Girls´ Day 2009
Der 23. April 2009 war wieder mal ein besonderer Tag in der TRR. An diesem Tag erkundeten 110 Mädchen und 84 Jungen unserer Schule die Berufswelt. Die Nutzung dieses Angebotes der Berufswelt gehört fest zum Programm der Berufswahlfindung. So suchen die Schüler und Schülerinnen der Stufen 5 und 6 Betriebe und Berufe aus dem Umfeld (Eltern, Nachbarn, Verwandte). Dabei sammeln viele zum ersten Mal erste Eindrücke aus der Arbeitswelt und die Hemmschwelle der Kontaktaufnahme wird geringer. Ältere Jugendliche erkunden vorwiegend solche Berufe, die vorwiegend vom anderen Geschlecht ausgeübt werden. Ursprünglich war der Girls´ Day nur für Mädchen gedacht, doch in den letzten Jahren gibt es immer mehr Angebote für Jungen. Jungen unserer Schule waren vor 5 Jahren „Pioniere“. Im Sinne der Gleichberechtigung nahmen sie Kontakt zu Kindertagesstätten und Altenheimen auf und erkundeten als erste soziale Berufe. In diesem Jahr waren 43% der Teilnehmer Jungen. Frau Porath sammelte seit Januar die Anträge der Eltern auf Unterrichtsbefreiung für diesen Tag. Dabei kam es zu vielen intensiven Beratungsgesprächen, denn der Schritt in die Berufswelt erfordert viel Mut.

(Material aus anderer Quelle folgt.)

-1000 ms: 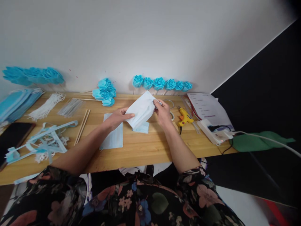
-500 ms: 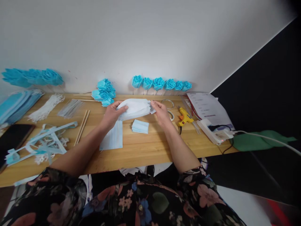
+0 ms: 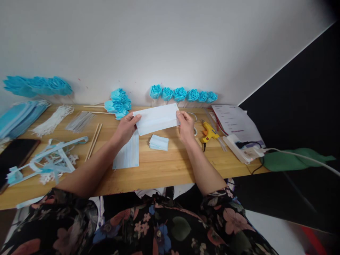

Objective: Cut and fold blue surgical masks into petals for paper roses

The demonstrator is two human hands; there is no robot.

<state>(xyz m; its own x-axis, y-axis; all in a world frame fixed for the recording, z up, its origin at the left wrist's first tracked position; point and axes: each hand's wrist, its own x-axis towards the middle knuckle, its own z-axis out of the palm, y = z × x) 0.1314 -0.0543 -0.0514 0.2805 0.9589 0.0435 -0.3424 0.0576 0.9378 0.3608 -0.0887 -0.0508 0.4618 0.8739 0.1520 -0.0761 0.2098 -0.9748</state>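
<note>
A white rectangular mask sheet (image 3: 157, 118) is stretched flat above the wooden table (image 3: 164, 166). My left hand (image 3: 125, 128) pinches its left end and my right hand (image 3: 186, 126) pinches its right end. Below it on the table lie a small folded pale-blue stack (image 3: 158, 142) and a flat pale-blue mask sheet (image 3: 128, 154).
Blue fabric roses (image 3: 183, 94) line the wall, with another cluster (image 3: 118, 103) to the left. A yellow glue gun (image 3: 208, 132), papers (image 3: 233, 120) and a power strip (image 3: 243, 150) sit right. Wooden sticks (image 3: 92, 141), cut strips (image 3: 47, 159), ear loops (image 3: 51, 120), blue masks (image 3: 18, 117) and a dark phone (image 3: 13, 154) lie left.
The sheet was held tilted and bunched, then curved between my hands. Now it is pulled out flat and level, with my left hand moved up to its left end.
</note>
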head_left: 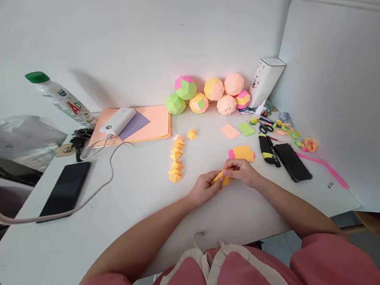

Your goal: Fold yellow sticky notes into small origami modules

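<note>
Hands meet low over the table (141, 196): left hand (204, 189) and right hand (243, 171) curl shut on an orange paper piece (222, 177), pinching either side, probably to steady it, with orange squares (244, 153) just beyond and folded pieces (176, 159) lined up left.

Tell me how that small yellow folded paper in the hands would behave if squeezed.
Probably very light and easily crushed: the yellow folded paper is thin sheet pinched between left hand and right hand. Its creases likely lend some stiffness, since the similar folded units on the table hold their peaked shapes. Flat faces suggest it would not roll.
</note>
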`<action>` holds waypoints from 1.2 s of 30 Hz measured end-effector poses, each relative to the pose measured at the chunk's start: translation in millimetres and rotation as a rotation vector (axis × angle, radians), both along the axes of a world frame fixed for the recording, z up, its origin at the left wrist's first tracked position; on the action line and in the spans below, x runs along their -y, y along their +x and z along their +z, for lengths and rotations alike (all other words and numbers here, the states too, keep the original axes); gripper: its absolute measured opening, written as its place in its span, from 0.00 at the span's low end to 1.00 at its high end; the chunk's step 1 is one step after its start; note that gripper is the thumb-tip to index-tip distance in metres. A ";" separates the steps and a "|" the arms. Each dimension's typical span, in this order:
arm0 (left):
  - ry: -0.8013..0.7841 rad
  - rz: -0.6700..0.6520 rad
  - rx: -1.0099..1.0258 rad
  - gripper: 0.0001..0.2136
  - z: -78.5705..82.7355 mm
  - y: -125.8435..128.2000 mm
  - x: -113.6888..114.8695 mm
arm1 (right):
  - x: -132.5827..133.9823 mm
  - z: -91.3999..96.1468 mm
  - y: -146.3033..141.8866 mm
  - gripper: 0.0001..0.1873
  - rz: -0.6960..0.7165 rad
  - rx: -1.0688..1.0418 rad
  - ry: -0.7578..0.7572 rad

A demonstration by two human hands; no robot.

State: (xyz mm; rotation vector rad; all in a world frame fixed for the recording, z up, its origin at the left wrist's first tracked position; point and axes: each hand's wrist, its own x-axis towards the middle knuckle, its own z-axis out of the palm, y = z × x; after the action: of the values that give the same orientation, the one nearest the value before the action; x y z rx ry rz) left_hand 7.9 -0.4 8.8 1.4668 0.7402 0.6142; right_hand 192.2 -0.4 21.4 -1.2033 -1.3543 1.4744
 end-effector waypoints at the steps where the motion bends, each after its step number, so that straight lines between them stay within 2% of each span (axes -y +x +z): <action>1: 0.004 0.002 0.000 0.18 0.0 0.0 0.0 | 0.0 0.0 0.0 0.12 0.001 -0.002 -0.003; 7: 0.014 -0.005 -0.005 0.17 2.0 0.2 -0.2 | 0.4 -1.2 0.6 0.12 -0.003 0.008 0.013; 13: -0.149 0.067 0.015 0.17 2.6 0.5 -2.7 | 2.6 3.0 0.6 0.11 -0.040 0.035 0.101; 19: -0.254 0.092 0.068 0.19 4.5 0.2 -7.0 | 6.2 3.0 -0.4 0.11 -0.063 0.174 0.271; 22: -0.271 0.071 0.067 0.18 5.5 0.7 -7.8 | 5.4 0.3 0.0 0.13 -0.002 0.265 0.352; 24: -0.288 0.097 0.085 0.18 5.2 1.6 -8.1 | 4.1 -1.4 1.0 0.10 0.028 0.280 0.328; 29: -0.298 0.193 0.164 0.17 2.4 3.5 -9.7 | 2.8 -5.1 3.0 0.11 -0.046 0.248 0.203; 36: -0.271 0.154 0.108 0.17 1.2 2.6 -9.1 | 3.5 -10.1 1.8 0.15 -0.064 0.349 0.329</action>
State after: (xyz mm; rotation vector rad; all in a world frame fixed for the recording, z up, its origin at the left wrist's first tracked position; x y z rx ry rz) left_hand 10.5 8.7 10.0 1.1272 0.8230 0.6767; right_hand 193.9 -3.9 11.3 -1.3088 -1.6952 0.9753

Aber nicht nur in Einzelpraktika außerhalb der Schule wurden Berufe erkundet. Herr Kugelmeier und Frau Stork erkundeten die Kläranlage in Rheinbach mit den Mädchen und Jungen aus Stufe 6, die selbst keinen Platz gefunden hatten. Herr Köchling führte einen Technikkurs für Mädchen aus der Stufe 8 durch. Ein besonderes Angebot bekamen interessierte Jungen aus der gleichen Stufe. Die Gleichstellungsbeauftragte der Stadt Rheinbach, Frau Schneider, sponserte einen Babysitterkurs nur für Jungen.

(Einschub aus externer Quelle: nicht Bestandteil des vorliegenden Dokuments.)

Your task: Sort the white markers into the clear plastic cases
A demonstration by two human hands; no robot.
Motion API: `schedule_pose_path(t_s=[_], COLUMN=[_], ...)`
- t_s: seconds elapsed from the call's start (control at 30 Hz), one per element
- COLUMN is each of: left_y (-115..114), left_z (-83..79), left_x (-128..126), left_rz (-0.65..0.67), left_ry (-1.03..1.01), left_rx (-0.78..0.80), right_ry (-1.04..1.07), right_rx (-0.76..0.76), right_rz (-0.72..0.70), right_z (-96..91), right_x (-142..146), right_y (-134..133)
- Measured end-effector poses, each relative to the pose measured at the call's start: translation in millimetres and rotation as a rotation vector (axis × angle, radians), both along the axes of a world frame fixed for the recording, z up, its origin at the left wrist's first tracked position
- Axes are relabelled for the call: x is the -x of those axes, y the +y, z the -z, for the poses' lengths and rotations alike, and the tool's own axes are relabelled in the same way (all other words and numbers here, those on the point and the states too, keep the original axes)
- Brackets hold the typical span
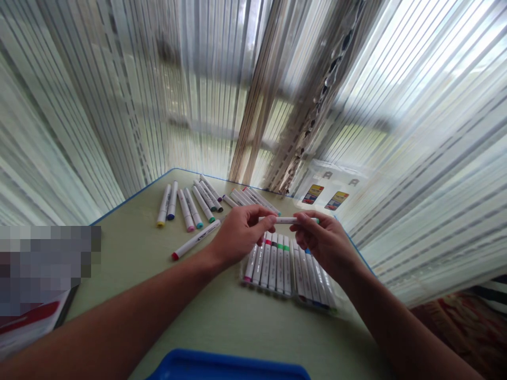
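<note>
- My left hand (247, 229) pinches one end of a white marker (287, 220) between thumb and fingers.
- My right hand (322, 235) grips the same marker nearer its other end, where a green tip shows past my fingers.
- The marker lies almost level between my two hands, held above the surface (206, 316).
- Below it, just under my hands, is a clear case (273, 290) in two sections, with white markers lined up side by side in each; my right hand and forearm hide part of the right-hand section.
- In the left section I see red, dark and green bands near the far ends of some markers, and a pink end at the near left.
- A red-ended marker (196, 240) lies slanted on the surface, left of my left hand.
- Farther left and back lie a yellow-ended marker (163, 206) and a blue-ended marker (172, 200), side by side, then pink, turquoise, green and dark ends.
- Another group of markers (259, 199) lies behind my left hand.
- Beyond my right hand stands clear packaging (328, 182) with two coloured labels, in front of the striped curtain (202, 105).
- A blue object (233, 365) shows at the near edge of my view.
</note>
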State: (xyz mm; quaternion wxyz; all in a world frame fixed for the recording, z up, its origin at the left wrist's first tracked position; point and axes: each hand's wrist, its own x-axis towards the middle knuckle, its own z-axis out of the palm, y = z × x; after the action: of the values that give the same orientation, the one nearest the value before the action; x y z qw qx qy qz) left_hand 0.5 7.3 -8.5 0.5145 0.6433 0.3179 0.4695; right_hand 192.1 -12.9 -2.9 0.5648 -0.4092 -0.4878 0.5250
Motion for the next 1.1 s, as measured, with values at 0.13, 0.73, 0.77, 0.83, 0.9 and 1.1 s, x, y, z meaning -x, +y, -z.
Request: schedule_pose_path(t_s=[0.13, 0.73, 0.77, 0.83, 0.9, 1.1], left_y=[2.1, 2.0, 2.2, 2.2, 1.6, -1.7], left_z=[1.3, 1.5, 1.6, 1.2, 0.2, -3.0], left_x=[0.2, 0.5, 0.6, 0.9, 1.3, 2.8], left_rz=[0.01, 0.104, 0.1, 0.093, 0.087, 0.06], left_ry=[-0.094, -0.126, -0.119, -0.109, -0.101, -0.025], left_rx=[0.041, 0.057, 0.063, 0.076, 0.089, 0.06], right_ry=[0.04, 0.064, 0.061, 0.055, 0.046, -0.041], right_rx=[0.004, -0.021, -0.027, -0.039, -0.051, -0.085], right_rz=[0.026, 0.067, 0.064, 0.058, 0.052, 0.029], right_z=[-0.5, -0.5, -0.5, -0.8, -1.4, -1.5], right_x=[-2.1, -8.1, -8.1, -7.8, -7.0, -3.0], right_y=[2.6, 7.1, 7.0, 6.3, 5.1, -0.1])
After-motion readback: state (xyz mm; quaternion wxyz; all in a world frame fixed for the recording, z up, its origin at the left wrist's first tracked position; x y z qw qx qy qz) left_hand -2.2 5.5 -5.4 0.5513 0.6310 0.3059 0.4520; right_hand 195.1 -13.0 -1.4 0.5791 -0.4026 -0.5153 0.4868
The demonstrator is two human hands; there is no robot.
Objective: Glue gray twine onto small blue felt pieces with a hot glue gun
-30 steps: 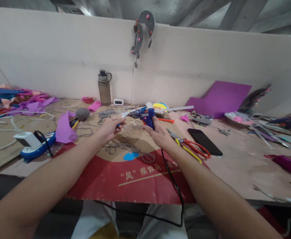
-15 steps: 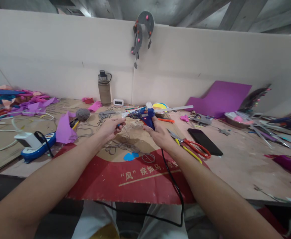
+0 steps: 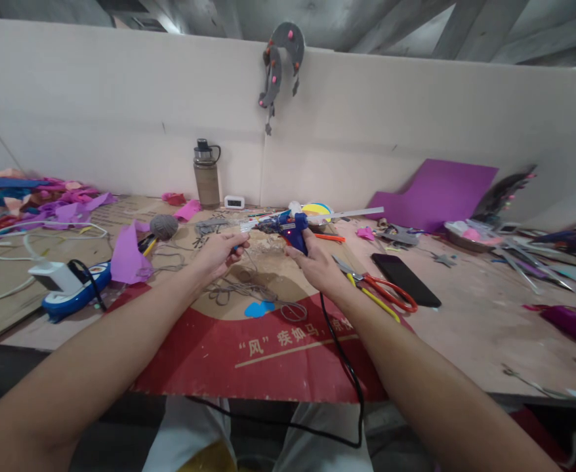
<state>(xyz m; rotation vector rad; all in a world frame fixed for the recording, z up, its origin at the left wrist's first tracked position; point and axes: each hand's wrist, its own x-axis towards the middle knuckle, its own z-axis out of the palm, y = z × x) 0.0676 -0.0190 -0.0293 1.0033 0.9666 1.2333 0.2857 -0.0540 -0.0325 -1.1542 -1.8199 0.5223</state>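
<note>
Little has shifted in a second: your right hand (image 3: 315, 262) stays wrapped around the blue hot-glue gun (image 3: 292, 233), its nozzle aimed left to meet the small piece (image 3: 235, 248) your left hand (image 3: 216, 252) pinches; red-handled scissors (image 3: 376, 288) lie just right of the gun.

We had a single view, from a camera worn on the head, facing forward and down along both forearms. The left grip (image 3: 218, 254) and right grip (image 3: 317, 263) sat mid-frame at arm's length; the worktop (image 3: 465, 321) spread around them, a wall (image 3: 121, 124) rose beyond them.
</note>
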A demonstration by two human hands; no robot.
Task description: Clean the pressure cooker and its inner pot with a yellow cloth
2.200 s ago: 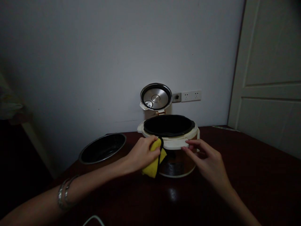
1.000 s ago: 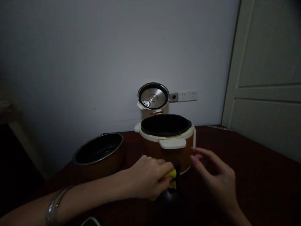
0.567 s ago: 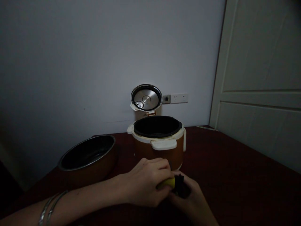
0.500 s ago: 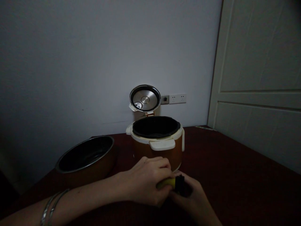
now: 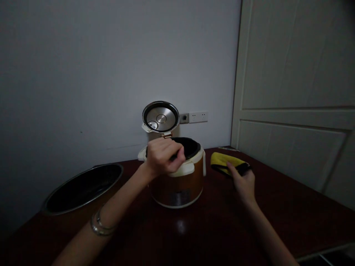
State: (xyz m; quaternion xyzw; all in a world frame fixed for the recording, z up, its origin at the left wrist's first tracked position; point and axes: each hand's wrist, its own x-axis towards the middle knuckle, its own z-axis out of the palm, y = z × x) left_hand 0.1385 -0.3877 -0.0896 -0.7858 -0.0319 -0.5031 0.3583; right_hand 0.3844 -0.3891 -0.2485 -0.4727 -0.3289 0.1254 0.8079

Herr Mischke führte ein Chemieprojekt durch und für interessierte Schüler/innen aus Stufe 10 gab es einen Vortrag über die Möglichkeiten eines „sozialen Jahres“ nach dem Schulabschluss. Dieser Vortrag wurde von der Schwesternschaft des Deutschen roten Kreuzes angeboten.
Zur gleichen Zeit war noch eine Gruppe mit Herrn Jansen und Herrn Schipper in Deinze und wir hatten Schülerinnen und Schüler aus der Partnerstadt Villeneuve zu Besuch. Das alles nennt man „lebendige Schule“.